Dozens of technology startups are now part of the Billion-Dollar Startup Club -- a Wall Street Journal list that tracks companies valued at $1 billion or more by venture capital firms. On the one hand, it's great to see startup valuations on the rise. But on the other hand...
...I've got to wonder if this billion dollar list is a modern day tracking system for potentially overvalued companies that are set to go pop.
There are some very promising players on the list. AppDynamics, Box, Dropbox and MongoDB represent fast-growth markets like application optimization, cloud computing and big data. But rising tides don't lift all boats... at least not forever.
At some point, we'll see shakeouts in multiple markets -- particularly NoSQL databases and file sync and sharing services. Remember: The SQL database market once had a long list of players -- led by Oracle, IBM, Microsoft, Informix, Sybase and plenty more. But by the mid-1990s, the market started to consolidate and several growth companies became niche players or faded into obscurity.
The same will certainly happen for NoSQL players. I don't know when. I don't know who will survive and who will implode. I just know that soaring venture capital investments can't continue indefinitely. Earlier this month, I mentioned Glassdoor CEO Robert Hohman's comments about raising $70 million.

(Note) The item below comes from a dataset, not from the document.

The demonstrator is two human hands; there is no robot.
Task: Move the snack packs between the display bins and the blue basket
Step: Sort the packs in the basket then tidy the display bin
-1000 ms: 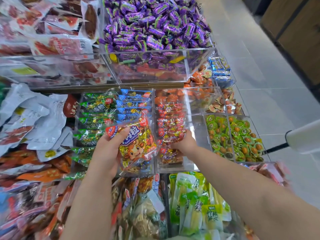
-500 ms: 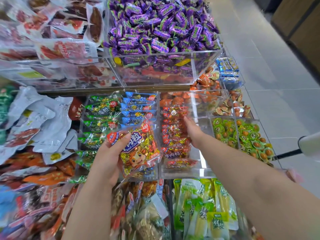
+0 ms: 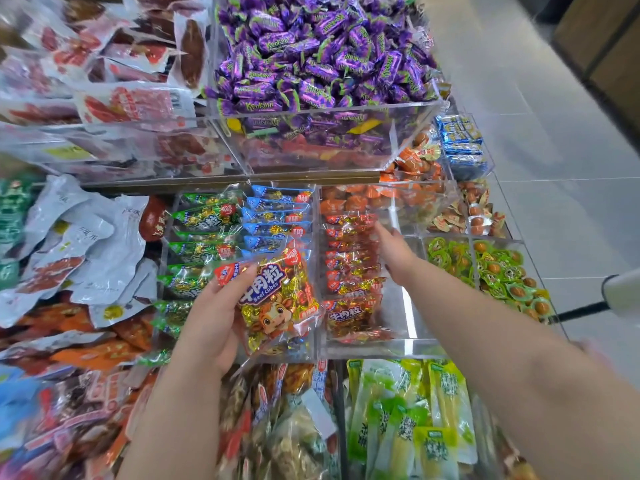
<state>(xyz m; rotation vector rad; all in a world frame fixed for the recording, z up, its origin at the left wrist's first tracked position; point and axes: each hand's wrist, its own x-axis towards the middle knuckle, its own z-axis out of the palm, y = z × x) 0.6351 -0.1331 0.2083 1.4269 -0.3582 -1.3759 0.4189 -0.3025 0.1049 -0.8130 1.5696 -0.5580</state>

At the time, he said it was a very good time to raise money because "there's lots of capital available."
Placed in proper context, Hohman certainly wasn't speaking with arrogance. He was simply stating a fact. Money does seem easy to come by for many startups these days. That's both a blessing and a curse. VCs are funding tomorrow's innovations. But I wonder: Are the funding terms and associated valuations getting ahead of the market?